It is well known that it is practically difficult to calculate the conditional probabilities and . Therefore, for the convenience of calculation, the predicted output of the model can be used to replace the conditional probabilities and obtain the following approximate expression

${‖ f ‖}_{M}^{2} = \frac{1}{2} \sum_{i}^{N} \sum_{j}^{N} W_{i j} {({\hat{y}}_{i} - {\hat{y}}_{j})}^{2},$ (10)

where ${\hat{y}}_{i}$ and ${\hat{y}}_{j}$ are the predictions for samples $x_{i}$ and $x_{j}$ , respectively.

By defining the total predicted output $\hat{Y} = [{\hat{y}}_{1}, {\hat{y}}_{2}, \dots, {\hat{y}}_{N}]$ and the diagonal elements to be $D_{i i} = \sum_{j = 1}^{N} W_{i j}$ of the diagonal matrix $D$ , we can simplify (10) to a matrix form

${‖ f ‖}_{M}^{2} = T r ({\hat{Y}}^{⊤} ℒ \hat{Y}),$ (11)

where $ℒ \in ℝ^{N \times N}$ is the Laplacian matrix and $ℒ = D - W$ . Furthermore , in order to facilitate calculation, Belkin et al. [8] recommended using the normalized Laplacian matrix $\tilde{ℒ} = D^{- \frac{1}{2}} ℒ D^{- \frac{1}{2}}$ instead of $ℒ$ .

3. Semi-Supervised SCNs Based on Manifold Regularization Framework

In the practical applications of semi-supervised learning, a common situation is that labeled data is scarce while unlabeled data is abundant. This situation of uneven data distribution is one of the challenges that semi-supervised learning methods need to focus on. To fully leverage the substantial amount of unlabeled data and improve the classification accuracy in the presence of scarce labeled samples, we combine the SCN with the manifold regularization framework and propose a semi-supervised SCN algorithm called the MR-SCN algorithm. In semi-supervised learning, the dataset $S$ is set to contain $N^{l}$ labeled samples and $N^{u}$ unlabeled samples, denoted as $S^{l} = {(x_{n}^{l}, t_{n}^{l})}_{n = 1}^{N^{l}}$ , $S^{u} = {x_{n}^{u}}_{n = 1}^{N^{u}}$ , where $N = N^{l} + N^{u}$ is the total number of samples. The traditional SCN is a supervised learning, which only needs labeled data for model training. For the labeled data set $S^{l} = {(x_{n}^{l}, t_{n}^{l})}_{n = 1}^{N^{l}}$ , we can get the optimization objective function of the standard SCN as

$\begin{array}{l} min & \sum_{n = 1}^{N^{l}} {‖ ξ_{n} ‖}^{2} + \frac{C}{2} {‖ β ‖}^{2} \\ s . t . & h (x_{n}^{l}) β = t_{n}^{l ⊤} - ξ_{n}^{⊤}, n = 1, 2, \dots, N^{l} . \end{array}$ (12)

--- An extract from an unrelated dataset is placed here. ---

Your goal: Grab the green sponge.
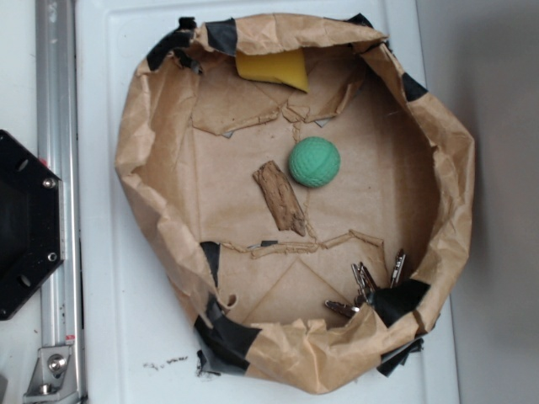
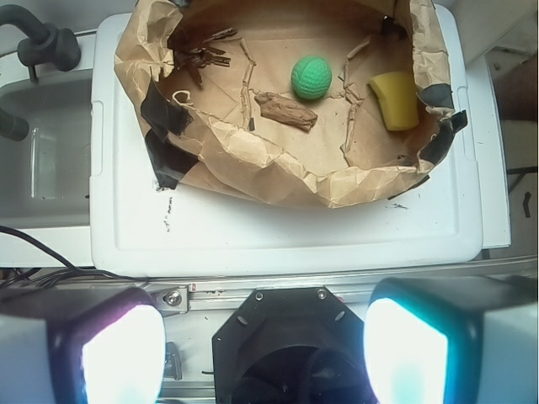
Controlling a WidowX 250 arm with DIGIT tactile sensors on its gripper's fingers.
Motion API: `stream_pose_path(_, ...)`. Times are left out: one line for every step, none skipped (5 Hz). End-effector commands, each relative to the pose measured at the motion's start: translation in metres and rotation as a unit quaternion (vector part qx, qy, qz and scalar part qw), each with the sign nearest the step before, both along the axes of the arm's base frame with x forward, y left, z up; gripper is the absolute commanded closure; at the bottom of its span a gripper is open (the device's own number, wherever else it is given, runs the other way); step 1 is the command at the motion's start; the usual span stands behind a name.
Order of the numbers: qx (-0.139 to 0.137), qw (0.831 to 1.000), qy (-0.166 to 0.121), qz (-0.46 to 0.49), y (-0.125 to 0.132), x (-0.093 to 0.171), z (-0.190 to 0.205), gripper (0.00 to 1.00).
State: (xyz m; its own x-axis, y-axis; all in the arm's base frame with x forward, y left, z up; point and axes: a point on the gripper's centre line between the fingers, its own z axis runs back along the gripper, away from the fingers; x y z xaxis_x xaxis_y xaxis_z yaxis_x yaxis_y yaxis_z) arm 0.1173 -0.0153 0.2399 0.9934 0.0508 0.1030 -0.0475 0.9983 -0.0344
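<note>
Green sponge (image 1: 314, 162), round and ball-like with a dimpled surface, sits on the floor of the brown paper basin (image 1: 152, 135), a little toward 1 o'clock of the basin's centre in the exterior view. Nothing touches it from above; it lies free.

Piece of bark (image 1: 280, 197) lies just beside the sponge, at its 7 o'clock, long axis running from 11 to 5 o'clock. Whether the two touch: cannot tell.

Yellow sponge (image 1: 274, 68) leans against the basin wall at 12 o'clock, well apart from the green one. Bunch of metal clips (image 1: 368, 286) rests at 5 o'clock, near a patch of black tape (image 1: 402, 300) on the rim.

Basin stands on a white lid (image 1: 109, 278); black robot base (image 1: 25, 223) at 9 o'clock, outside the basin.

Gripper (image 2: 264, 341): wrist view shows both fingers (image 2: 122, 353) at the bottom edge, set wide apart, nothing between them. It hangs over the base, well short of the basin, which lies at 12 o'clock from it.
</note>
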Motion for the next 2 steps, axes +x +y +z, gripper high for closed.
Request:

where the first term is the loss function, $ξ_{n}$ is the training error vector of the output neuron corresponding to the training sample $x_{n}^{l}$ , $h (x_{n}^{l}) = [g_{1} (x_{n}^{l}), \dots, g_{L} (x_{n}^{l})] = [g (x_{n}^{l}, w_{1}, b_{1}), \dots, g (x_{n}^{l}, w_{L}, b_{L})]$ is the output of the hidden node relative to the input sample $x_{n}^{l}$ ; the second term is the $L_{2}$ regularization term, and $C > 0$ is the regularization parameter.

By incorporating the loss function of the manifold regularization framework into the conventional supervised SCN formula (12), we can derive a semi-supervised SCN algorithm.

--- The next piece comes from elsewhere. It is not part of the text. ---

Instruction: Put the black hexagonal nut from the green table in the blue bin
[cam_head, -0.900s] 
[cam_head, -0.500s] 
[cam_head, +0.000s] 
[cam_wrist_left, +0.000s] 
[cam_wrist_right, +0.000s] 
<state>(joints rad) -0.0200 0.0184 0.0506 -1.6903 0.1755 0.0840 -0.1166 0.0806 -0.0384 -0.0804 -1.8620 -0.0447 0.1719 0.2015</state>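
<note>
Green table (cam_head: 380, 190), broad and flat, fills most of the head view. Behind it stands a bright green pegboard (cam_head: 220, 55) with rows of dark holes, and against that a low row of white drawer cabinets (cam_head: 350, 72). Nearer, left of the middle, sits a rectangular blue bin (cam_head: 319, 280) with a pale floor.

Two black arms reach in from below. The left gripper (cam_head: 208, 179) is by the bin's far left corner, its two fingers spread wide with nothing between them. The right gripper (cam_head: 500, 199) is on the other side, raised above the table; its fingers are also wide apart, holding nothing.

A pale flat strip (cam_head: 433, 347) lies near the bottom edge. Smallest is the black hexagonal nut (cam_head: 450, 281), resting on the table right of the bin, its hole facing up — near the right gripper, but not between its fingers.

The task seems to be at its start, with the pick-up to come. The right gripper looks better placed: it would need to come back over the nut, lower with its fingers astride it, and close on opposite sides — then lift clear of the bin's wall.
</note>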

$\begin{array}{l} min & \sum_{n = 1}^{N^{l}} {‖ ξ_{n} ‖}^{2} + \frac{C}{2} {‖ β ‖}^{2} + \frac{η}{2} T r (F^{⊤} ℒ F) \\ s . t . & h (x_{n}^{l}) β = t_{n}^{l ⊤} - ξ_{n}^{⊤}, n = 1, 2, \dots, N^{l}, \\ f_{n} = h (x_{n}) β, n = 1, 2, \dots, N, \end{array}$ (13)

where $ℒ \in ℝ^{N \times N}$ is the graph Laplacian matrix constructed by labeled samples and unlabeled samples, $F \in ℝ^{N \times m}$ is the final output matrix of the network, whose $n$ -th row represents the output $f (x_{n})$ of the $n$ -th sample , and $η > 0$ is the trade-off parameter of the manifold regularization term.

Let

$\begin{array}{l} H^{l} = [\begin{matrix} h (x_{1}^{l}) \\ h (x_{2}^{l}) \\ ⋮ \\ h (x_{N^{l}}^{l}) \end{matrix}], T^{l} = [\begin{matrix} t_{1}^{l ⊤} \\ t_{2}^{l ⊤} \\ ⋮ \\ t_{N^{l}}^{l ⊤} \end{matrix}], H = [\begin{matrix} h (x_{1}) \\ h (x_{2}) \\ ⋮ \\ h (x_{N}) \end{matrix}] . \end{array}$ (14)

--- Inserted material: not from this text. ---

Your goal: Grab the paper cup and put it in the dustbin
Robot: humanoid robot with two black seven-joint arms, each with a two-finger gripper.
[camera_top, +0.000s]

Substituting the constraints in formula (13) into the objective function, we can obtain the equivalent unconstrained optimization objective function

$min \frac{1}{2} {‖ H^{l} β - T^{l} ‖}^{2} + \frac{C}{2} {‖ β ‖}^{2} + \frac{η}{2} β^{⊤} H^{⊤} ℒ H β .$ (15)

According to (15), we can easily derive the optimal coefficient vectors of MR-SCN by gradient operation as follows

$β^{*} = {(H^{l ⊤} H^{l} + C I + η H^{⊤} ℒ H)}^{- 1} H^{l ⊤} T^{l ⊤} .$ (16)

4. Numerical Experiments

In this section, we conduct experiments using four publicly available benchmark datasets to evaluate the performance of the proposed MR-SCN. The 2Moons dataset is a classical artificially generated binary categorization dataset, which consists of two clusters of points in the shape of two interleaved half moons, usually each category contains the same number of data points. The G50C dataset is a typical binary classification dataset, where each class is generated from a 50-dimensional multivariate Gaussian distribution. The COIL20 dataset is an image recognition task that consists of 1,440 images of 20 different objects taken from different angles, each with a size of 32 × 32 gray pixels. The Image Segmentation dataset is derived from the UCI Machine Learning Repository, which contains multiple image samples, each sample consists of multiple features, including information such as color, texture and location, labeled into different classes, and the dataset contains multiple classes such as buildings, trees and people and is suitable for evaluating the performance of various image processing and machine learning algorithms. All input variables are normalized before conducting the experiments. All simulation experiments conducted in this study were performed using MATLAB R2022b.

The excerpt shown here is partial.